» **Task to carry out**: All the lines below need retyping exactly, apart from the images.

====

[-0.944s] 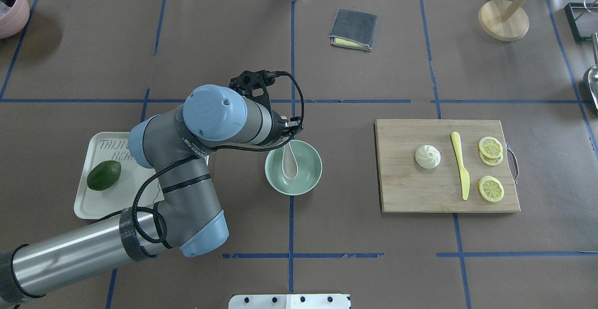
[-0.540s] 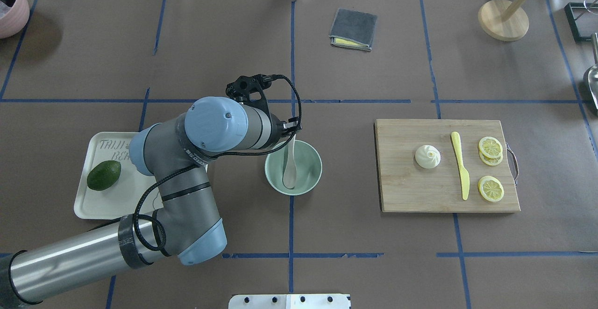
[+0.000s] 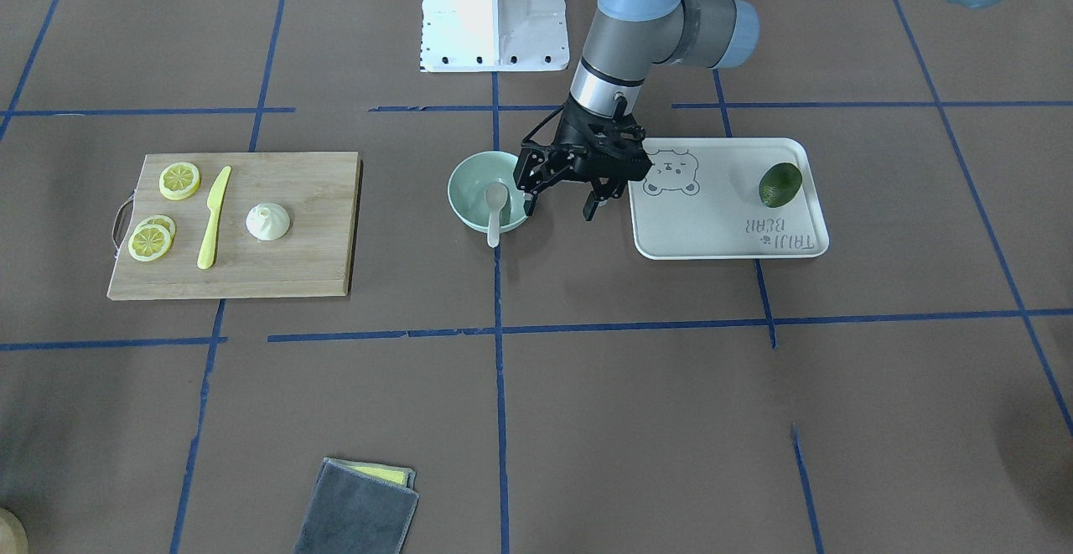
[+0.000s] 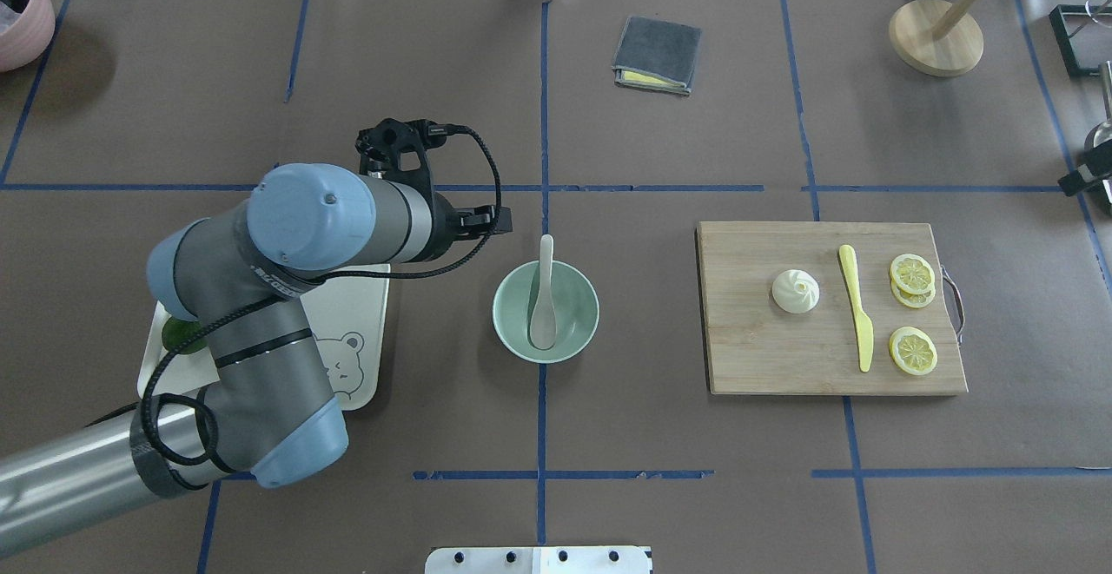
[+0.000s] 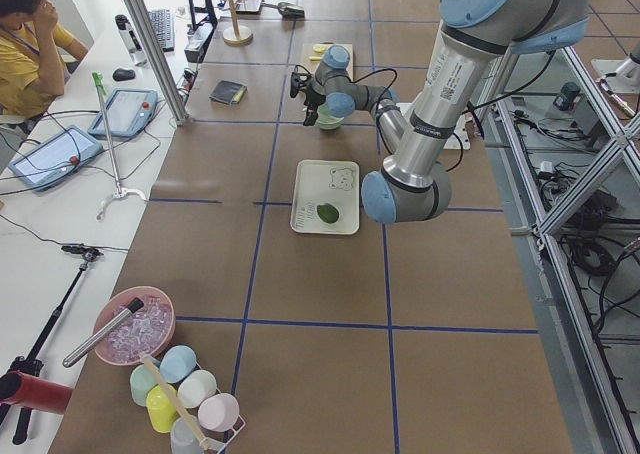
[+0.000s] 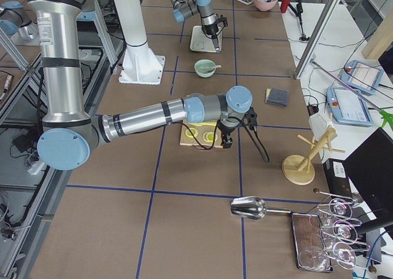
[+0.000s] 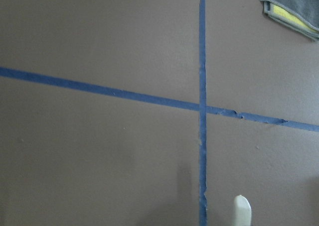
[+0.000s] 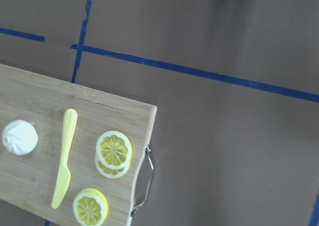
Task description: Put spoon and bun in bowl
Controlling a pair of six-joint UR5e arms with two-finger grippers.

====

» **Final answer**:
[-0.944s] 
[-0.540s] 
[+0.000s] 
[+0.000s] 
[+0.000s] 
[+0.000s] 
[+0.000s] 
[+0.000s] 
Task description: Put spoon and bun in bowl
Controlling a pair of six-joint UR5e arms with two-finger grippers.

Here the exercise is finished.